● Problem statement
Your response should contain only the lines running from the top of the data below through the line with "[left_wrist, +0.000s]", both included. Pictures must be omitted.

Records contained in a dataset
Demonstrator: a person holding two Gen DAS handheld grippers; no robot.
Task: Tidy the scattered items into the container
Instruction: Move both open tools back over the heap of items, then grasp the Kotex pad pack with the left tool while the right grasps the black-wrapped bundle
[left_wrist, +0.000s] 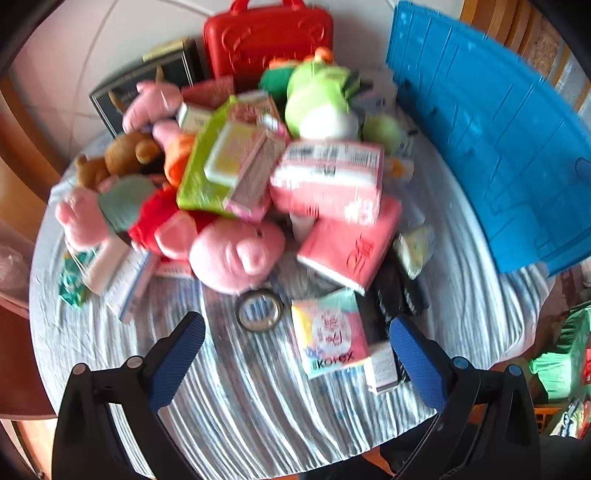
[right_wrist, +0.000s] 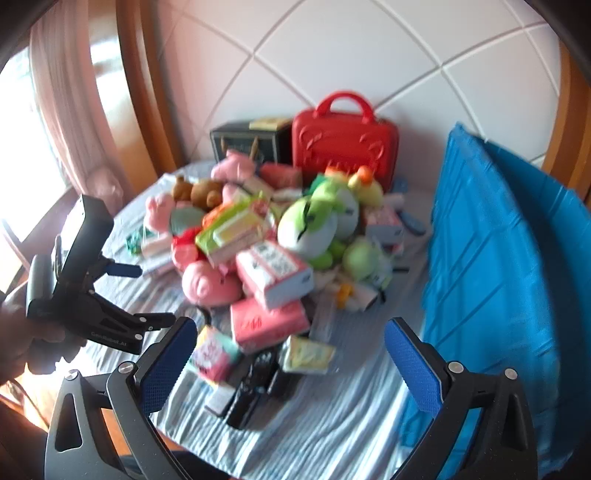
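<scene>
1. Pink and green soft toys and packets sit heaped on my striped cloth (left_wrist: 236, 387), and nothing is in hand yet: my left gripper (left_wrist: 295, 343) has its fingers wide with only cloth between them, and my right gripper (right_wrist: 290, 354) is spread just as wide and empty.
2. Working left to right, I would start at the loose edge of the pile, not its top: the tape roll (left_wrist: 259, 310) lies flat just ahead of my left fingers, and the pastel packet (left_wrist: 330, 332) sits beside it, both free of the heap.
3. For a clean pick I would come down square over one item, close on its narrow sides, and lift straight so the pink pig toy (left_wrist: 236, 254) resting behind does not roll.
4. Further right, the pink tissue pack (right_wrist: 267, 321) and the green plush (right_wrist: 317, 225) lean on each other, so pulling one may shift the rest.
5. At far right stands the blue bin (right_wrist: 498, 258), touching the cloth's edge; both views are blurred, so I cannot tell which way its opening faces.
</scene>
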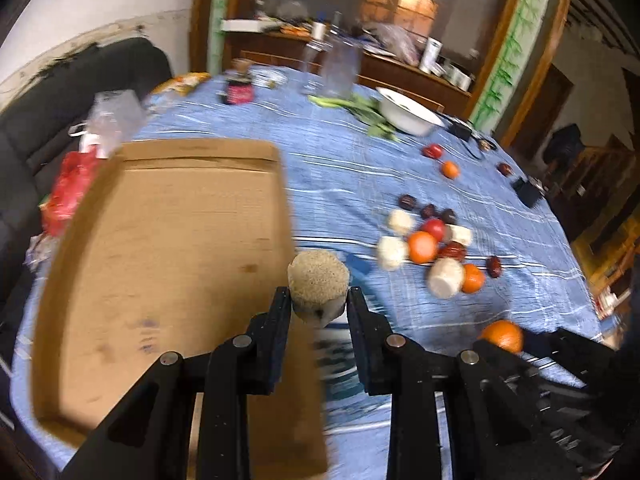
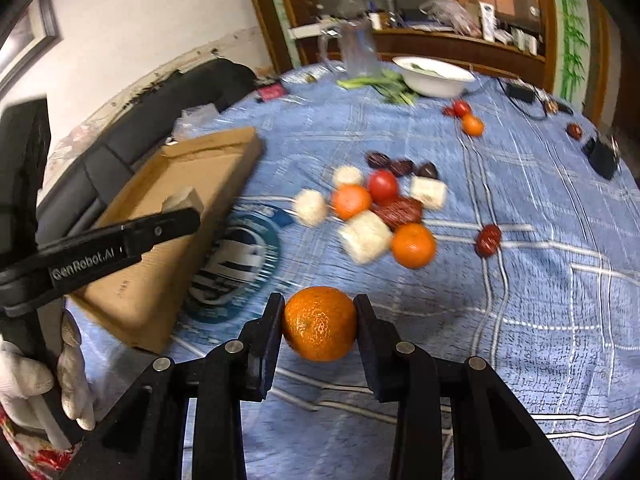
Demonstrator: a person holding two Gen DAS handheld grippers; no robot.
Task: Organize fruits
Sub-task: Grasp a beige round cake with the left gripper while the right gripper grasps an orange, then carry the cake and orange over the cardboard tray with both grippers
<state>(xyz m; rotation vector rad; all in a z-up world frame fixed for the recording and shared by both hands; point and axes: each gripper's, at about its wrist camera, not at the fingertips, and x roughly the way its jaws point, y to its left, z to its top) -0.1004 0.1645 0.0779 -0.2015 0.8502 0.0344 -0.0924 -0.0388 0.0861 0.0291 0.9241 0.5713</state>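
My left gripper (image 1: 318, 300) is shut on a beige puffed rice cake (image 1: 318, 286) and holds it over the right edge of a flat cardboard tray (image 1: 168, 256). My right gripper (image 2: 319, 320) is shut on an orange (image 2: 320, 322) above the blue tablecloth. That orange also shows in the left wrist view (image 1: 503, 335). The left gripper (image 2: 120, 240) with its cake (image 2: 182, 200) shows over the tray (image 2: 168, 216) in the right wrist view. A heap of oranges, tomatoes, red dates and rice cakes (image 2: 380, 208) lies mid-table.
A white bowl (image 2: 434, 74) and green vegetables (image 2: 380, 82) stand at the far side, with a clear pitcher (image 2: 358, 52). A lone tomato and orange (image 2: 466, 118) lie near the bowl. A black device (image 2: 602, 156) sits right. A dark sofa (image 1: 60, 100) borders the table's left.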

● Result
Demonstrator: a person holding two Gen DAS handheld grippers; no robot.
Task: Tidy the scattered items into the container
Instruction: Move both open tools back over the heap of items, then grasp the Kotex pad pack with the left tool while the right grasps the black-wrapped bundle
[left_wrist, +0.000s] 

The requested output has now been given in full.